SOURCE MATERIAL:
BEGIN

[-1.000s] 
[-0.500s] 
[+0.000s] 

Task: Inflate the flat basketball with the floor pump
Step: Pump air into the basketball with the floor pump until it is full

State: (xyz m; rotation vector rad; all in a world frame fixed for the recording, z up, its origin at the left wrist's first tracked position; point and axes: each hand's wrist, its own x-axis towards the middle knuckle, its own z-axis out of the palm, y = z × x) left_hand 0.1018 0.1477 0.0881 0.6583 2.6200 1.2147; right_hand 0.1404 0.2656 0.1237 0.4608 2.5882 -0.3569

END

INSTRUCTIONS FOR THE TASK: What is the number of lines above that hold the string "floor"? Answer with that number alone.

COMPLETED EXERCISE: 2